## The problem
Using the data that follows, give again word for word the lines between the one holding "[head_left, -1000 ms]" and the one holding "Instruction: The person", inclusive. Omit the pictures.
*** Opening Supplied records ***
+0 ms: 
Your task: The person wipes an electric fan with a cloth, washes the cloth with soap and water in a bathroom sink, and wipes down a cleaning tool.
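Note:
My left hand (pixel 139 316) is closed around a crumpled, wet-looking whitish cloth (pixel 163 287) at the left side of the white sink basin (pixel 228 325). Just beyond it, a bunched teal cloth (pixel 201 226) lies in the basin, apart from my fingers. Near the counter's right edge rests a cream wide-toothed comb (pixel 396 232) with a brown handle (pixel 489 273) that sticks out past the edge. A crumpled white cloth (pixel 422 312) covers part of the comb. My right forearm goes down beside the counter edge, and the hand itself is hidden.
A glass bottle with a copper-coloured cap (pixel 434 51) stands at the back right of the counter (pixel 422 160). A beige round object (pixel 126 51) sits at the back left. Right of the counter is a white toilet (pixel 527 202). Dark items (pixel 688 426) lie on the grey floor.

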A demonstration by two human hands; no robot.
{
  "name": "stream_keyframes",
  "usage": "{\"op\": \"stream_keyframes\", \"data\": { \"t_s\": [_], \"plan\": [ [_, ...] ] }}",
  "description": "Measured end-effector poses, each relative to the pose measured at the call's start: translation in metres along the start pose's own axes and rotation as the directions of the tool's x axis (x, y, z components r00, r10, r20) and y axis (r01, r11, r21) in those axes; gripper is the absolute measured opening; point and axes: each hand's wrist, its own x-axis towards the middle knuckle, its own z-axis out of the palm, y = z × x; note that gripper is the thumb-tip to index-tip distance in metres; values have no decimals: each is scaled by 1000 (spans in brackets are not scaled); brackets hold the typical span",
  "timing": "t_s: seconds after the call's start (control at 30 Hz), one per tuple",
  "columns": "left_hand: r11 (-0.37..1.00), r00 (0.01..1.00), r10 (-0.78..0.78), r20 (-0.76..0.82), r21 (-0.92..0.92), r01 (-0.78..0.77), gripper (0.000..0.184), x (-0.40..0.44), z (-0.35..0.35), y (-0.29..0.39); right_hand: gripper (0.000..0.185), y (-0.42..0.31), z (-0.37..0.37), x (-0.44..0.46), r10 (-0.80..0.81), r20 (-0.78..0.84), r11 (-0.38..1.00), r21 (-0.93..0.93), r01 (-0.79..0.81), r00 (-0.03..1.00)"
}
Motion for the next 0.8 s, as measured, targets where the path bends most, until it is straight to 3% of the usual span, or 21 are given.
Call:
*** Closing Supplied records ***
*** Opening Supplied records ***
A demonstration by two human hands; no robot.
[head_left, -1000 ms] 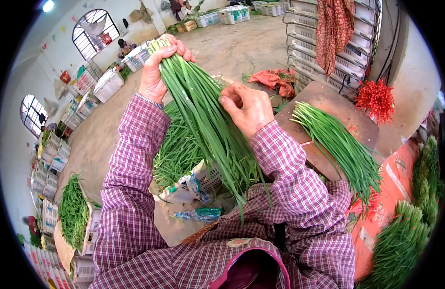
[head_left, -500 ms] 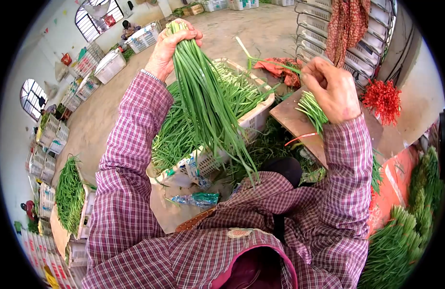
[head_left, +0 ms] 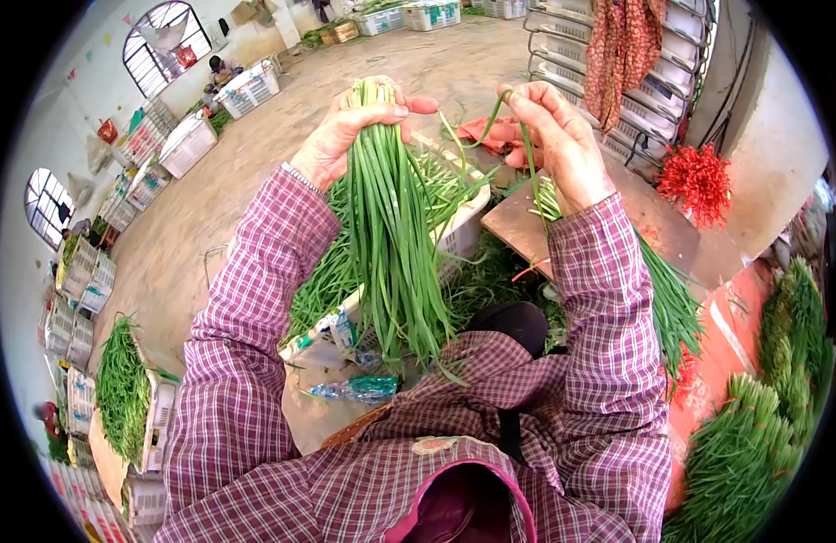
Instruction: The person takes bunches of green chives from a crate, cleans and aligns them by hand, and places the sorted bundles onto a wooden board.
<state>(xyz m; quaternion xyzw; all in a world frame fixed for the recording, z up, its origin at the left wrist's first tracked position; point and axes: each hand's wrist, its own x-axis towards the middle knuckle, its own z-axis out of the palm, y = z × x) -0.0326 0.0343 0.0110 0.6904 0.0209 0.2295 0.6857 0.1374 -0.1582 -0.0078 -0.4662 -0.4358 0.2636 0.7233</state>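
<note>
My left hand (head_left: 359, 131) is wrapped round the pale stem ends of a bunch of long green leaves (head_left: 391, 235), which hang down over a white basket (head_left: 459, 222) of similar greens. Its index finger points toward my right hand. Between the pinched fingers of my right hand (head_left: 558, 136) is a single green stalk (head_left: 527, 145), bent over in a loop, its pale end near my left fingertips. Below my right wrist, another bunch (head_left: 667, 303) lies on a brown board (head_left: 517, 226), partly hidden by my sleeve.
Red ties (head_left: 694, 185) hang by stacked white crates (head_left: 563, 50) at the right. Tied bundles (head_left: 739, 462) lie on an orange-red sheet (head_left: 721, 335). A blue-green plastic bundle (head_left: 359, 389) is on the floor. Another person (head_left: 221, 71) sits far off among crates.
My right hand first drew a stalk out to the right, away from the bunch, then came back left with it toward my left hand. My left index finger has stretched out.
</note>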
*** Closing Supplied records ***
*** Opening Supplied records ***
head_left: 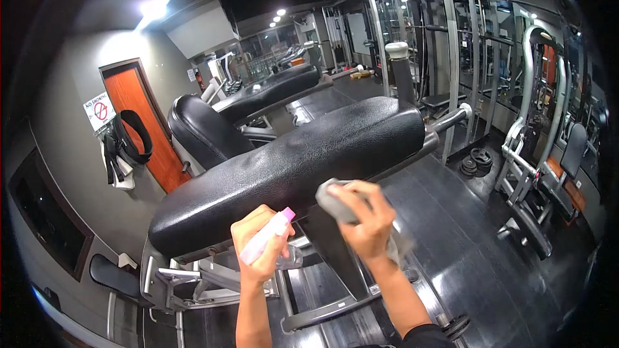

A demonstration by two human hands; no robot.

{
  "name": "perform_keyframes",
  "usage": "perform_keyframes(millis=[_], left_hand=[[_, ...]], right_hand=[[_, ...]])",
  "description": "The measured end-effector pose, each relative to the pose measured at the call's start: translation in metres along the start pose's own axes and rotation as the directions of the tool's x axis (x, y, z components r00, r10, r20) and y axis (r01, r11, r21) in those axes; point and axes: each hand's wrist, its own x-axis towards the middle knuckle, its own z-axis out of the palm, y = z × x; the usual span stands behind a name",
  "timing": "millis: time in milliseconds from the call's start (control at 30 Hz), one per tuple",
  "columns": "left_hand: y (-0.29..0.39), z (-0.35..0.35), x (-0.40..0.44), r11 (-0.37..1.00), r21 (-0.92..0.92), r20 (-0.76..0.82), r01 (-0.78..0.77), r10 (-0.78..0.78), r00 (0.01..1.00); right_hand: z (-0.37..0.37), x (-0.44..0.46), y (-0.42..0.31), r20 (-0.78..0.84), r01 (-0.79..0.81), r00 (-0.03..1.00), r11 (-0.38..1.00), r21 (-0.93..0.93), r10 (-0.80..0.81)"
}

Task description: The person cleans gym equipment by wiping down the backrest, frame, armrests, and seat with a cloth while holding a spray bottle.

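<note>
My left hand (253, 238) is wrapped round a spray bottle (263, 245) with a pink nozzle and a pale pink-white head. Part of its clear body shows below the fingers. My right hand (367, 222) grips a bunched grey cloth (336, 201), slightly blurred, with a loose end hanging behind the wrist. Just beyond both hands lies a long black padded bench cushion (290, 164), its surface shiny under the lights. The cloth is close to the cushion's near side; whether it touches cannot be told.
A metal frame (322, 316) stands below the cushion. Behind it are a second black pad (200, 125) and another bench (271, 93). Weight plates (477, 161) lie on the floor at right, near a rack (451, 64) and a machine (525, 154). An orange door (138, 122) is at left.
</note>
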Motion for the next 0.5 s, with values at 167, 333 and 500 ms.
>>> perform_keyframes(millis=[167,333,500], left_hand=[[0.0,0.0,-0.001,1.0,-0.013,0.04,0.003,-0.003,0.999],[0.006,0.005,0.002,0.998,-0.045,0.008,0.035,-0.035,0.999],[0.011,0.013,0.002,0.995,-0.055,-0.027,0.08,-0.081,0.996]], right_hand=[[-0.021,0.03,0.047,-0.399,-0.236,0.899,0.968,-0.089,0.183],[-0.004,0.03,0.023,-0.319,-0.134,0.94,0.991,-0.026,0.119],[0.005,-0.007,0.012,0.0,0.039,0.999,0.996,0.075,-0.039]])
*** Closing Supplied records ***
## Exercise answer
[head_left, -1000 ms] 
[head_left, -500 ms] 
[head_left, +0 ms] 
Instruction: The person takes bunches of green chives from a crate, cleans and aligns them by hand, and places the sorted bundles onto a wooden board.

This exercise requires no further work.